THE TASK: What you give must be exactly the lines of the material from the first through the line that contains "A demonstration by", inclusive, and no others.

GIVEN INFORMATION:
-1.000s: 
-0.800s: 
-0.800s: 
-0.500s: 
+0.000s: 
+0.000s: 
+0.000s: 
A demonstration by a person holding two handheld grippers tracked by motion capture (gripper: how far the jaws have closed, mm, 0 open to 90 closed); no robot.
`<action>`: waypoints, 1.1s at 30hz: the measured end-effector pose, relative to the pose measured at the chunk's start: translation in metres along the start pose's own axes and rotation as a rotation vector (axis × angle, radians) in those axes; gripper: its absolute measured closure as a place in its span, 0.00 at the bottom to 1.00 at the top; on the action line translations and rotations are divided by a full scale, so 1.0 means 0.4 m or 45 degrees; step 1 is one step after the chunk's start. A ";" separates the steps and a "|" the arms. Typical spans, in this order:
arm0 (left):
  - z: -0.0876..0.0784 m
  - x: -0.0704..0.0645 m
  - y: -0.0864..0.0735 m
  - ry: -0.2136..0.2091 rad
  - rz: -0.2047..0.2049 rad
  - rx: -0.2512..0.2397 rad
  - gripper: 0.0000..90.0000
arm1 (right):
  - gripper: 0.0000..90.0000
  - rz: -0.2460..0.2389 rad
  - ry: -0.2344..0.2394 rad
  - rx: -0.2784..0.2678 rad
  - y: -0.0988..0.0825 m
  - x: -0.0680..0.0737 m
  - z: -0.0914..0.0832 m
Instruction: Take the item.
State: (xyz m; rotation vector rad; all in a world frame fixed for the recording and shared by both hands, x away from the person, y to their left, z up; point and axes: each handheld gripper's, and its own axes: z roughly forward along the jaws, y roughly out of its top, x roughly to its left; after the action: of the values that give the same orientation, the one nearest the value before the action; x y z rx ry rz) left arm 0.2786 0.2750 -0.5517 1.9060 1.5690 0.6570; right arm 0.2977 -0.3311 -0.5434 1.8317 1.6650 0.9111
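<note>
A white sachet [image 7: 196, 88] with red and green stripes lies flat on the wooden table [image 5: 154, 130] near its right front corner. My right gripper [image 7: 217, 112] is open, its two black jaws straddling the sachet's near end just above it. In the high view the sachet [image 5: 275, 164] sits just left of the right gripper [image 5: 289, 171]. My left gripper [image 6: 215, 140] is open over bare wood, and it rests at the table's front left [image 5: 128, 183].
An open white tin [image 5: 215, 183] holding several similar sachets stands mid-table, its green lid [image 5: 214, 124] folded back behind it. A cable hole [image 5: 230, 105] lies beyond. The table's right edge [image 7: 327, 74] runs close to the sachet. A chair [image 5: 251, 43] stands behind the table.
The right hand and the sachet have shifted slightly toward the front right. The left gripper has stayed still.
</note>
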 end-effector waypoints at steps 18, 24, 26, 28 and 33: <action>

RESPONSE BOX:
-1.000s: 
-0.800s: 
-0.800s: 
-0.500s: 
+0.000s: 
+0.000s: 
+0.000s: 
A demonstration by a person holding two handheld grippers tracked by motion capture (gripper: how far the jaws have closed, mm, 0 open to 90 closed); no robot.

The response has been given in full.